A Gd Based Gaseous Electron Multiplier Detector for Neutron Scattering Applications

Abstract

The Gaseous Electron Multiplier (GEM) neutron detector is one of several new concepts that are being designed for the next generation neutron sources. The detector contains multiple modules where each module contains a central neutron converter, several cascaded GEM foils, and readout plates on both sides of the cathode. The device employs a Gd/CsI converter sandwich to convert the neutron to an electric signal. Upon neutron absorption in the Gd layer, conversion electrons are emitted with a probability of 86.5%. Primary electrons travel into the CsI and multiply, inducing the emission of low energy electrons from the converter surface. Several cascaded GEM foils placed on both sides of the converter amplify the signal. The position of the signal is then time stamped and detected by position sensitive anodes and localization electronics.
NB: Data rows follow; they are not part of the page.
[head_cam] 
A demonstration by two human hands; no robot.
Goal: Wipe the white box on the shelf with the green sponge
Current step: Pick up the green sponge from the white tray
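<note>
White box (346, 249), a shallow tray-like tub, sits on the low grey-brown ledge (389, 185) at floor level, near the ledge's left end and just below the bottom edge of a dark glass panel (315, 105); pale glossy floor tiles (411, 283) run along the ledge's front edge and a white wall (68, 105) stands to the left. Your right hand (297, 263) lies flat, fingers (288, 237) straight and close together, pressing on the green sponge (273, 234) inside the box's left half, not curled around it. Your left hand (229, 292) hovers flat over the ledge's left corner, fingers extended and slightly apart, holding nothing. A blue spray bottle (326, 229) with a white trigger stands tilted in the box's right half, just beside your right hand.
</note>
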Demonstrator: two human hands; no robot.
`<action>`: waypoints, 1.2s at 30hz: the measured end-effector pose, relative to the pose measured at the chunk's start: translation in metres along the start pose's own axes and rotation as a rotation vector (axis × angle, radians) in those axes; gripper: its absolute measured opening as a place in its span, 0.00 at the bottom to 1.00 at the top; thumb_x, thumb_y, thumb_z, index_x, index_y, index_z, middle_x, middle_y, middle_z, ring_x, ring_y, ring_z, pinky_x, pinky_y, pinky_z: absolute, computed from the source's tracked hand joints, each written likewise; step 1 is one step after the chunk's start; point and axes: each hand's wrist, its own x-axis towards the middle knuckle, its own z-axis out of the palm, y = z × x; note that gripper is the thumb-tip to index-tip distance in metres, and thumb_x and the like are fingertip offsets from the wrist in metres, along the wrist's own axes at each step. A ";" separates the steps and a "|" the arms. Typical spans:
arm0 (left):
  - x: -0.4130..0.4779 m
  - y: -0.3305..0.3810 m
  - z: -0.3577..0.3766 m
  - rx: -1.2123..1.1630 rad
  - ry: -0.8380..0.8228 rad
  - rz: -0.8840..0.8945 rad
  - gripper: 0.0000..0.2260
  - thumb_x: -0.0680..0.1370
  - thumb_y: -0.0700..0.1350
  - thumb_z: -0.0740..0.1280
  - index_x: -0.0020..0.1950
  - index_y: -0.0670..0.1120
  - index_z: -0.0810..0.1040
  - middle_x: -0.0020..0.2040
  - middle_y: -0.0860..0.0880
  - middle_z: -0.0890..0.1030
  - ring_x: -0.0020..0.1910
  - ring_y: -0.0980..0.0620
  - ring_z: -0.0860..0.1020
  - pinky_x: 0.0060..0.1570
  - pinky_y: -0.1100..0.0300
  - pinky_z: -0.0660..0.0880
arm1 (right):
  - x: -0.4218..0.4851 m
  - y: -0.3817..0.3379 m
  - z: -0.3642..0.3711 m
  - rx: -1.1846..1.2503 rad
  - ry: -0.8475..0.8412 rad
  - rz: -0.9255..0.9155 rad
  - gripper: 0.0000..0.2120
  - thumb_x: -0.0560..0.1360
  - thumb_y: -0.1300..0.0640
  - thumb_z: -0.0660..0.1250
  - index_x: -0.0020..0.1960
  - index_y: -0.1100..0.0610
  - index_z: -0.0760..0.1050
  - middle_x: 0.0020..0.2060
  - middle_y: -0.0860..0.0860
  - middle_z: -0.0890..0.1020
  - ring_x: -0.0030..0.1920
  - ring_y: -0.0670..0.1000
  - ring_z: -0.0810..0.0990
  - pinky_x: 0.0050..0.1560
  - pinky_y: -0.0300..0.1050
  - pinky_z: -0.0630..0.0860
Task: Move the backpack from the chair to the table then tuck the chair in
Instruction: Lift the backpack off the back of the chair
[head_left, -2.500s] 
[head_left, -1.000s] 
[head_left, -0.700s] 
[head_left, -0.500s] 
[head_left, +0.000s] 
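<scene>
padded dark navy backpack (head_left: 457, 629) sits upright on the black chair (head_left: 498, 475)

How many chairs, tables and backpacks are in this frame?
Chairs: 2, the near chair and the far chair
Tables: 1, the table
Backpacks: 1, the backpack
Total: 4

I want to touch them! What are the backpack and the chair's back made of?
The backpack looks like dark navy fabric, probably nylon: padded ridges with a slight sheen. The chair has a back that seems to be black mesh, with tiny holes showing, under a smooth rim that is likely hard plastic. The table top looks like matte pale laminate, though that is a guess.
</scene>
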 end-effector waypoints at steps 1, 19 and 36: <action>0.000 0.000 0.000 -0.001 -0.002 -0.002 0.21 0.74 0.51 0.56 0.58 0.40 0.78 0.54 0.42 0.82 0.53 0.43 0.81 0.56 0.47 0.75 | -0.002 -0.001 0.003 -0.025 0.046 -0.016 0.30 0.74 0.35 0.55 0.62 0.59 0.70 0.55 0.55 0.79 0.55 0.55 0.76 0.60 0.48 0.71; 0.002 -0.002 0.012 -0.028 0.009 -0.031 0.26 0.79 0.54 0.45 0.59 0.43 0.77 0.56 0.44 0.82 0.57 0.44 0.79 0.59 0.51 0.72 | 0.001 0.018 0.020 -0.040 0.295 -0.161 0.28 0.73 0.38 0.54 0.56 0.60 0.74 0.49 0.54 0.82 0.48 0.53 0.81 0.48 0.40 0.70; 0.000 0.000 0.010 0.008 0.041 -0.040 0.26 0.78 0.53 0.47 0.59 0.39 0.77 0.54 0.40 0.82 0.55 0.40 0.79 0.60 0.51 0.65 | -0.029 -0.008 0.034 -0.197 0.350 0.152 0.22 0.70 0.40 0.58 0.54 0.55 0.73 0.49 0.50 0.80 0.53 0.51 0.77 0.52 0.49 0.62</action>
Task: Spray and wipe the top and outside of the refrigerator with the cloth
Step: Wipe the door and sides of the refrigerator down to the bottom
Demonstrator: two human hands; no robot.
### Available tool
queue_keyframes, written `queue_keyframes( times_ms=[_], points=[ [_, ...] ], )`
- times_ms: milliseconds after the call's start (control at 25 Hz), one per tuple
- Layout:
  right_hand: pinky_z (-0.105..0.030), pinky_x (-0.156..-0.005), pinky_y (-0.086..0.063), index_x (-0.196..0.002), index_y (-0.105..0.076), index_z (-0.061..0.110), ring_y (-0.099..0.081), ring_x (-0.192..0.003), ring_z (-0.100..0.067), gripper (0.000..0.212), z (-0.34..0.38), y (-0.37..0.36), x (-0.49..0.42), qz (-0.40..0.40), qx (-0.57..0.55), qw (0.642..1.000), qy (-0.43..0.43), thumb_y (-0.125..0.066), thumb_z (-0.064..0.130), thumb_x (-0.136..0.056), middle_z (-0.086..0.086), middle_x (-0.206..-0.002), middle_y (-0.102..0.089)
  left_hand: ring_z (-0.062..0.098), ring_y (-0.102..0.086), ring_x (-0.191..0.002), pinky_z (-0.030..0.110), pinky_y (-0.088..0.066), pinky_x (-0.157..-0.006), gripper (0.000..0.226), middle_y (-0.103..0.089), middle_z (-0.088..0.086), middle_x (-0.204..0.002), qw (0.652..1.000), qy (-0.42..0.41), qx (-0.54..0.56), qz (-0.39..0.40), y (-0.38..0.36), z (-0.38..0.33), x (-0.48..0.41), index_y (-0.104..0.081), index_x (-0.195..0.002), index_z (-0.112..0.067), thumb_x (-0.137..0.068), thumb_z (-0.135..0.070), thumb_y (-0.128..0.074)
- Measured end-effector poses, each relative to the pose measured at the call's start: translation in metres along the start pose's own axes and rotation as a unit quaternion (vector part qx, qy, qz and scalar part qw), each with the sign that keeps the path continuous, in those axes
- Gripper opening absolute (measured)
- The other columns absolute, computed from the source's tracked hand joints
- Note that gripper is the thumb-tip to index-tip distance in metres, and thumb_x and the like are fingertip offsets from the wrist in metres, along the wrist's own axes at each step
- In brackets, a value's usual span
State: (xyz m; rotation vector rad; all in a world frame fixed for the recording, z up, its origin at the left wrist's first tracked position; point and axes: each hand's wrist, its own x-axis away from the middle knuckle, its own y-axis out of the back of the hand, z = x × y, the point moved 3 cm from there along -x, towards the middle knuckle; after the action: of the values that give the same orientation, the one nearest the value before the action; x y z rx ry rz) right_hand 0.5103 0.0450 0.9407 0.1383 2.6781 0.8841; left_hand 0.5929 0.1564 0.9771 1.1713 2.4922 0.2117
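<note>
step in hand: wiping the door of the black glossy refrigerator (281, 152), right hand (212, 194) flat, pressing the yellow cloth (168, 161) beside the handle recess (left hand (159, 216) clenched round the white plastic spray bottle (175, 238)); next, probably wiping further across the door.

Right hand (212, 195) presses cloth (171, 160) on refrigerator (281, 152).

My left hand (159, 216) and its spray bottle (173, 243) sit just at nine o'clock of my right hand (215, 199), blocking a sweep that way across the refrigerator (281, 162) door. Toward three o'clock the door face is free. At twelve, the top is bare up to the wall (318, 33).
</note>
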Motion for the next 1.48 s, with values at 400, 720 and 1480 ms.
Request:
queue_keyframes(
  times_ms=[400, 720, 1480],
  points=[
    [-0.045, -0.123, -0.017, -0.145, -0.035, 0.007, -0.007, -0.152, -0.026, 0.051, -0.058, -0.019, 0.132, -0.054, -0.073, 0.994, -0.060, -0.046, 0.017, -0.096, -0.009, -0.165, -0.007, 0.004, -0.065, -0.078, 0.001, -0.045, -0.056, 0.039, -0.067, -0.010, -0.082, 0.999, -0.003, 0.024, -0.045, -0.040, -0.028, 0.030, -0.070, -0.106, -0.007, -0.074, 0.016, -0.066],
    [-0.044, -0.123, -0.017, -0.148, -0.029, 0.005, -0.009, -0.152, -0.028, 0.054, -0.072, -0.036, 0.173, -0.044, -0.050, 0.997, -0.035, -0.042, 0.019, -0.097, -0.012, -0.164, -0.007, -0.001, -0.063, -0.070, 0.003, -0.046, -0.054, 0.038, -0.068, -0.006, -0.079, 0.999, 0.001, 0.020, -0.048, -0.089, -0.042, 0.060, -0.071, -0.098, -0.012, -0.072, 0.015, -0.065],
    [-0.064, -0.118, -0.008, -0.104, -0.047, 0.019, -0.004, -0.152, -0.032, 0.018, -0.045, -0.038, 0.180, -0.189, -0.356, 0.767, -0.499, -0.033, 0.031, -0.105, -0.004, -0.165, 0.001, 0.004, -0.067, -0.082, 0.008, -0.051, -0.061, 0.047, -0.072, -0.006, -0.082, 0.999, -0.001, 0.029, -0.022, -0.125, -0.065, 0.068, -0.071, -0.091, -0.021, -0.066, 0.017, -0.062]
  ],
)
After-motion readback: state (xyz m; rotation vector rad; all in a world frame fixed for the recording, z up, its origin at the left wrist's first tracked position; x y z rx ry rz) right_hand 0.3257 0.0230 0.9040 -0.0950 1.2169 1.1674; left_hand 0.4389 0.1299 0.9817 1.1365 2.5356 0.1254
Extensive Monte Carlo simulations, using the PENELOPE code package, have been completed in order to calculate integral and differential characteristics (i. e. the average number of secondary electrons emitted from the converter and the secondary electron escape probability distribution) of various converter thicknesses. The performance of the detector can be assessed by estimating the secondary electron (SE) leakage from the converter foil. Simulations to calculate the SE leakage have been performed for both the single and several multiple module designs. The multiple module design allows for a greater SE leakage while maintaining high detector efficiency and divides the total count rate among several sets of decoding electronics.

Tests of several different detector prototypes were completed at the NCSU PULSTAR reactor. Results of the tests of the prototype detectors revealed the essential elements of detector operation. Detector efficiencies, pulse height spectra, and 2-D position spectra have been measured with each of the detector prototypes.